"Really? What did I do to deserve that?"
What could I possibly have done to deserve a lipstick? Or a car? Was it something I did or something I said? (And, if I do "deserve" it, why do I still have to pay for it?)
Any gamer will be able to tell you that you earn something by doing something. No one gets the prize by doing nothing in particular.
It's even more depressing when you get some of the creepier ads on web pages trying to tell you you've "earned" something or "deserve" something. Some time ago, an ad on a page I was using told me I "deserved" a sexy Russian bride. I really want to know what I did to deserve that, and how I can avoid doing it again.
And yet, when you look at a lot of what people say these days (especially when interacting with businesses and services), it seems we've come to believe we deserve a lot of things. I personally blame the Declaration of the Rights of Man and of the Citizen.
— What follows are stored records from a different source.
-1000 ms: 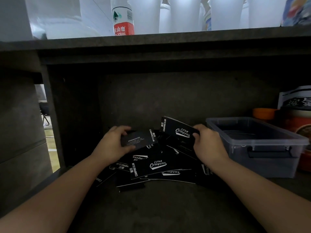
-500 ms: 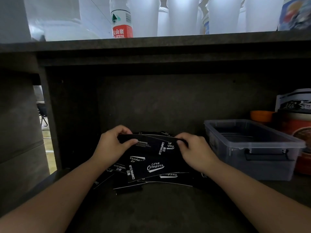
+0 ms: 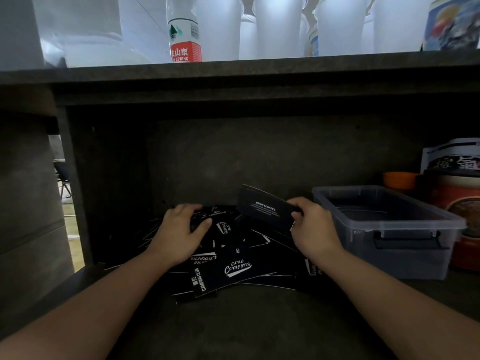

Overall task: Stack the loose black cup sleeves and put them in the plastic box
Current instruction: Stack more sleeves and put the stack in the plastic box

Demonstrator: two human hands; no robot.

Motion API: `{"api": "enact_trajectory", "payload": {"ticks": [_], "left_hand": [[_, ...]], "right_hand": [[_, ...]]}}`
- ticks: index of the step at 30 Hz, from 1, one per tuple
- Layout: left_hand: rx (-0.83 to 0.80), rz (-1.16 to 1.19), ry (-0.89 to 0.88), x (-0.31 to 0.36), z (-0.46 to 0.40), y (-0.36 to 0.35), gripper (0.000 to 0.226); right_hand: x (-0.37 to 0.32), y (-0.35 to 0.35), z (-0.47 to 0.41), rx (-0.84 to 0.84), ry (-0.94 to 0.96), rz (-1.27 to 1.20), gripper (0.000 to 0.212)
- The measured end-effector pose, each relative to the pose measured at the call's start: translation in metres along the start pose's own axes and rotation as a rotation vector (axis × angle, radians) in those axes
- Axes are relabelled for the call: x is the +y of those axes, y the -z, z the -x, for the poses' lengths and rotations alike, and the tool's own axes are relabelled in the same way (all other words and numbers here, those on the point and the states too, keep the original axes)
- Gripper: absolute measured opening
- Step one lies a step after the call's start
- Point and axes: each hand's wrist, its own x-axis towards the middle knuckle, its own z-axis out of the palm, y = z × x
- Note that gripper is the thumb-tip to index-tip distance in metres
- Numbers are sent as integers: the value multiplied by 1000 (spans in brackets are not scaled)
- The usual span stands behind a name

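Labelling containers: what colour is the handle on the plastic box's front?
Black handle on the clear, grey-tinted plastic box; only the head view shows it.

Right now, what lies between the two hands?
In the head view, loose black sleeves from the pile lie between the left hand and right hand, which holds up a sleeve.

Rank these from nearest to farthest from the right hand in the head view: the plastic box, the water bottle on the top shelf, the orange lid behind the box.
Measured from the right hand:
1. Plastic box, just to its right on the same shelf.
2. Orange lid, behind the box, farther right and back.
3. Water bottle, up on the top shelf, to the left.
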Motion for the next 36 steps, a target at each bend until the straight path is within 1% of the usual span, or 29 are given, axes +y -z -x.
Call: {"api": "enact_trajectory", "payload": {"ticks": [1, 3, 4, 6, 7, 8, 9, 10, 11, 12, 13, 15, 16, 17, 18, 21, 22, 23, 26, 29, 31, 33, 36], "left_hand": [[-41, 11, -9, 0, 0, 2, 59], [-154, 81, -46, 4, 0, 11, 80], [-237, 135, -82, 7, 1, 16, 88], [-477, 212, -133, 15, 2, 29, 90], [-615, 182, -131, 17, 2, 36, 96], [-743, 87, -128, 17, 2, 42, 104], [-835, -36, -132, 16, 3, 45, 109], [-873, -120, -135, 14, 3, 45, 107], [-863, -142, -139, 12, 3, 43, 100], [-828, -116, -145, 10, 3, 40, 93], [-781, -71, -151, 8, 2, 37, 81], [-671, -14, -171, 4, -1, 32, 49], [-615, -15, -179, 3, -2, 30, 37], [-564, -27, -187, 2, -3, 28, 33], [-529, -44, -191, 1, -2, 27, 38], [-502, -115, -187, -2, -2, 27, 85], [-477, -124, -189, -3, -2, 29, 90], [-448, -125, -190, -3, -3, 30, 87], [-329, -74, -197, -1, -3, 30, 52], [-176, 107, -143, 4, -1, 29, 35], [-46, 121, -107, 7, -2, 29, 25], [44, 119, -75, 7, -3, 28, 22], [64, 175, -62, 11, 0, 27, 29]], "right_hand": [[0, 1, 1, -14, -17, -9, 41], [1, 0, 2, -69, -48, 14, 45], [2, -1, 2, -102, -55, 45, 45], [1, 0, 3, -183, -53, 115, 41], [-1, 1, 3, -218, -49, 141, 37], [-1, 1, 1, -236, -44, 156, 32], [-2, 0, 1, -238, -42, 163, 28], [-1, -1, 2, -229, -40, 167, 26], [1, -2, 2, -215, -34, 172, 25], [3, -4, 3, -203, -20, 174, 25], [3, -5, 2, -187, -6, 169, 26], [1, -3, 2, -150, -2, 153, 27], [0, -2, 3, -125, -8, 142, 28], [-1, -1, 3, -101, -12, 132, 28], [-1, -1, 2, -83, -9, 131, 28], [0, -3, 2, -73, 5, 134, 28], [1, -3, 2, -73, 9, 128, 28], [1, -3, 2, -76, 11, 119, 28], [1, -1, 2, -83, 19, 103, 28], [0, 0, 2, -116, 13, 81, 33], [-1, -1, 2, -169, 19, 45, 34], [-3, -3, 3, -230, 48, 17, 33], [-8, -6, 6, -298, 125, -11, 24]]}}
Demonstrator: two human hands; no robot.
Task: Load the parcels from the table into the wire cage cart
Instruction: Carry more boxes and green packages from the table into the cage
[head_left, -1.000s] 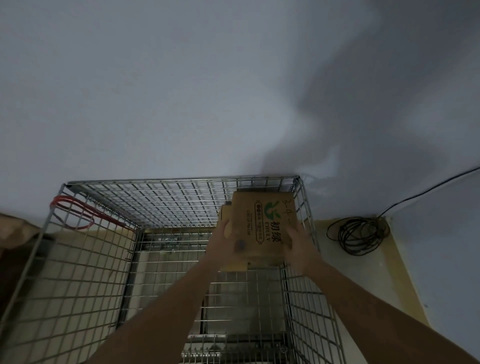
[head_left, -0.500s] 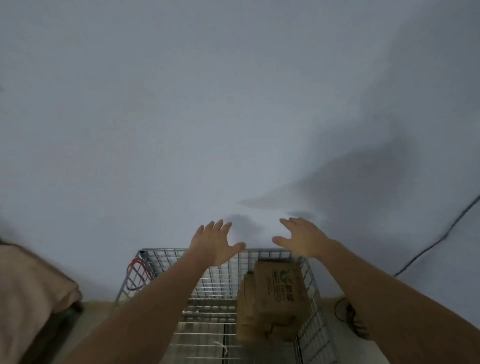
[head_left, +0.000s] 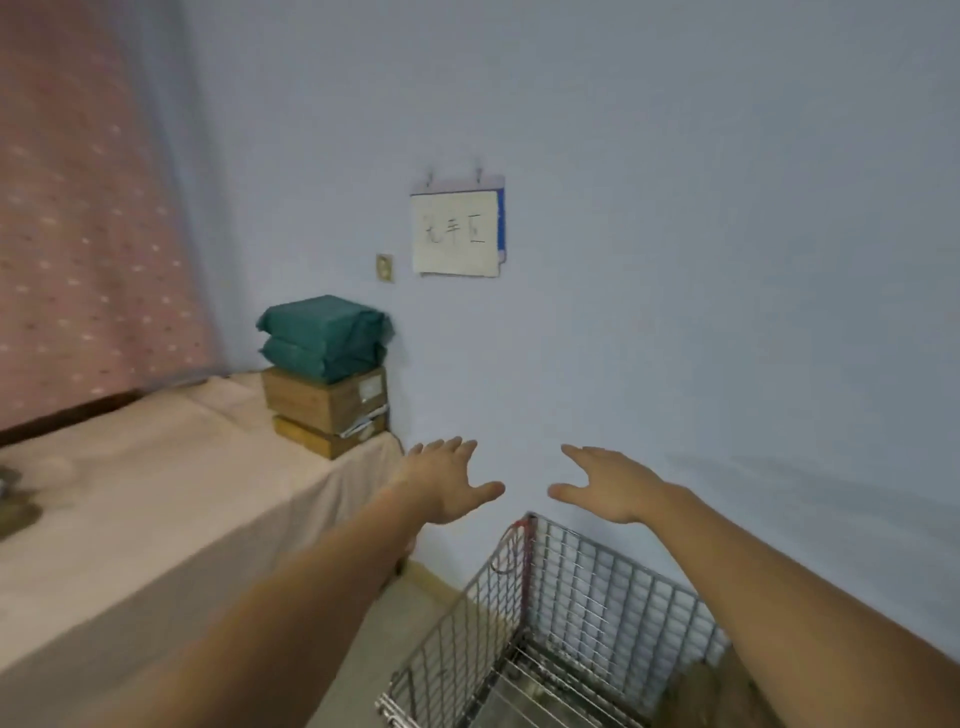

We invented this idea called "Rights" - this belief that we are entitled to something because we live and are human. This is all well and good, and I'm not saying for a moment that we shouldn't have rights - but I think we need to remember from time to time that they don't actually exist and we aren't actually entitled to them. We made them up, and we give them to each other because we choose to.
"Rights" aren't naturally our due, and we aren't automatically entitled to them, as much as we might think we are.
There's no tangible thing that makes it necessary to give someone a fair trial. It's a lovely idea and I'm glad we've decided that it is necessary, but any dictatorship will be able to show you that it's entirely arbitrary.
In our lovely, non-dictatorship society, we're so used to having "Rights" that we start feeling entitled to things that were never in any charter. This spills over into our interactions with each other and our society, and then advertisers come along and fuel our sense of entitlement even more...
And I think it would do us all some good every now and then to stop and realise "Nobody owes me anything - if I haven't done something to earn it, then I don't deserve it."
We need to do this because it's very hard for gratitude and entitlement to fit in the same space in our heads. When we feel we are owed something - that we're just worth it - we don't realise how wonderful it is to be able to have these things at all.
No, I don't deserve a lipstick. And isn't it fantastic that I have enough disposable income to be able to buy something so completely pointless?*
No, I'm not entitled to "good service" from the person serving me, so if I get anything above and beyond "adequate service" I should enjoy it as the gift that it is.
How much of what upsets us in our interactions with other people and organisations comes from a subconscious belief that we were owed something better, and we "deserve" to have something we don't have?
How much happier would we be if we expected less and appreciated more of what we get out of life?
*And if I don't have the disposable income, then I really don't deserve it.